Abstract 82P
Background
The results of studies with tyrosine kinase inhibitors (TKIs) in the treatment of paediatric solid tumors have been unsatisfactory. As TKIs are known to affect only selected molecular pathways, the aim of this analysis was to determine whether a molecular preselection of patients increases a response to treatment with TKIs.
Methods
A literature search including PubMed, the Cochrane Library, EU and US clinical trial databases and the European Medicines Agency website registry was conducted to identify available results of clinical interventional studies in paediatric patients with solid tumors other than CNS tumors who were treated with TKIs. Studies had to report results for overal response rate (ORR). Studies using combination treatment and insufficient dose as well as studies which enrolled benign plexiform neurofibromas were excluded from the analysis.
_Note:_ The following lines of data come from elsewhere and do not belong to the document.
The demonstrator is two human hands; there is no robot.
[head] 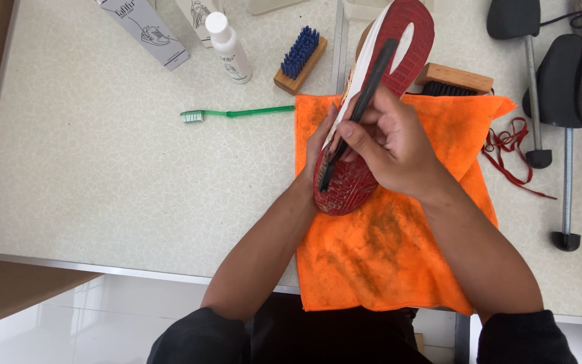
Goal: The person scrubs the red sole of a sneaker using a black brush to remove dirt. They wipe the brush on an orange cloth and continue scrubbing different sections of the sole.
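Your right hand (389, 145) pinches a slim black brush (358, 111) against the ridged red sole of a shoe (405, 40), which your left hand (319, 145) grips over a fuzzy orange cloth (385, 249) at the table's (102, 168) near edge.

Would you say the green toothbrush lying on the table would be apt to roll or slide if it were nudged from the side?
The green toothbrush lies flat on the smooth speckled table, apart from everything else, so it would probably slide easily. Its thin plastic handle suggests it is light and fairly stiff. The bristle head would likely stop it rolling far.
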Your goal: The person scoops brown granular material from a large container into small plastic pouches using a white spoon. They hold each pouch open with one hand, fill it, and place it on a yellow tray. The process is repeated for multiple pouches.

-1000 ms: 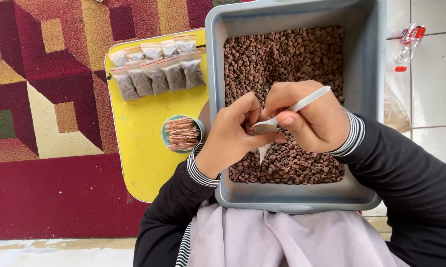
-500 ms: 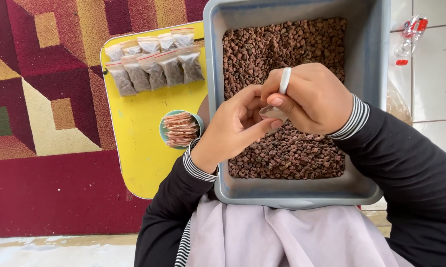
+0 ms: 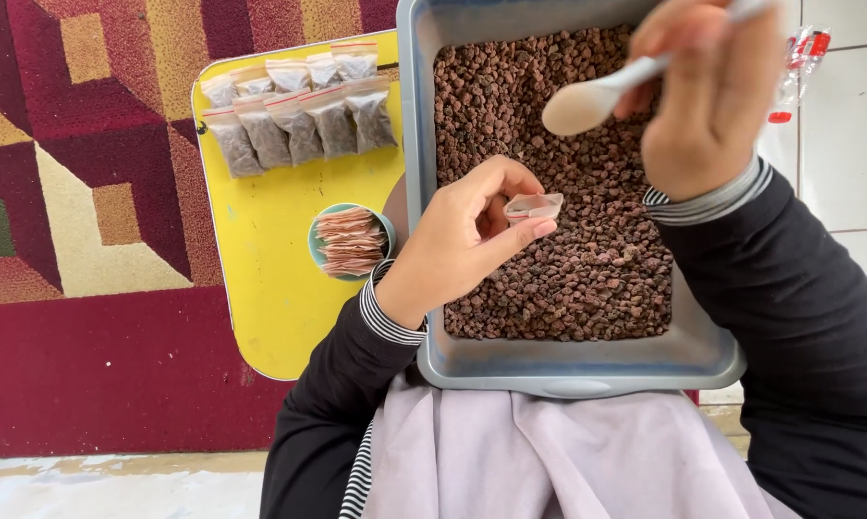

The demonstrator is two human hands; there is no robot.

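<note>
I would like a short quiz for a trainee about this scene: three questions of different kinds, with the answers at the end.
1. True or false: the white spoon in the right hand rests down among the brown granules.
2. Multiple choice: what does the left hand pinch open? A) a small clear bag B) a lid C) a yellow cup
3. Fill in: the filled bags lie in rows on the ___ tray, beside a small round dish.

Key
1. False: it is raised above the granules in the grey tub.
2. A
3. yellow
</note>
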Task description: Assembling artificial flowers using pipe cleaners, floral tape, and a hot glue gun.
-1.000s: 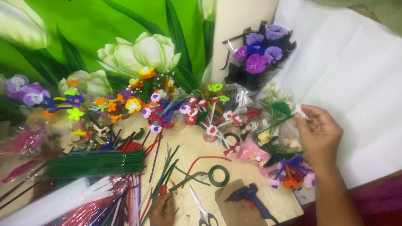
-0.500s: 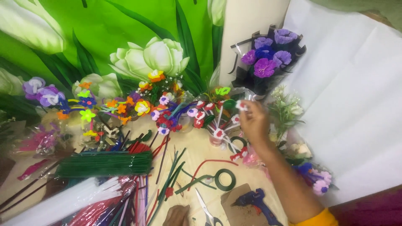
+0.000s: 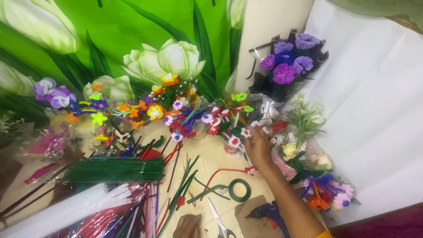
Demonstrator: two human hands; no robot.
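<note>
While the right hand (image 3: pixel 257 147) reaches up into the middle of the frame, its fingers (image 3: pixel 251 132) close around a small red-and-white pipe-cleaner flower (image 3: pixel 245 132) that stands among a cluster of like flowers on thin stems (image 3: pixel 220 119). How firmly the fingers pinch it cannot be told, since the back of the hand faces the camera. At the bottom edge, just left of centre, the left hand (image 3: pixel 187 226) shows only as a curled knuckle resting on the pale wooden tabletop (image 3: pixel 207 158); whether it holds anything cannot be told. Just right of it lie silver scissors (image 3: pixel 219 219), and further right a blue glue gun (image 3: pixel 267 212) on a brown cardboard scrap (image 3: pixel 251 222). A green roll of floral tape (image 3: pixel 239 190) sits between the scissors and the right forearm. A bundle of dark green fuzzy stems (image 3: pixel 114 169) lies at centre left. A bouquet of purple flowers in black wrapping (image 3: pixel 286 66) leans at upper right, against white paper (image 3: pixel 374 123).
</note>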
Response rate was compared for arms that used a personalized strategy (biomarker selection) vs those that did not.
Results
The final dataset included 15 studies (358 patients) which molecularly preselected patients and 17 studies (336 patients) which did not. Studies included almost exclusively patients with relapsed, refractory, or advanced tumors. A significant difference in response to treatment was identified between studies which recruited only molecularly preselected patients and so called all-comers studies (median ORR 30% vs 2%; p = 0.02). Insufficient molecular characterization of tumors was identified in the studies which molecularly preselected patients: only 4 studies investigated molecular aberrations beyond those falling under the mechanism of action of the tested TKI.
Conclusions
Molecular background of paediatric solid tumours must be taken into account when using TKIs as this improves a response of patients to treatment. The current molecular preselection criteria are insufficient and need to be improved. Further molecular aberrations beyond those falling under the mechanism of action of the tested product need to be taken into account to improve targeting of complex tumour microenvironment.
Clinical trial identification
Editorial acknowledgement
Legal entity responsible for the study
The authors.
Funding
Has not received any funding.
Disclosure
All authors have declared no conflicts of interest.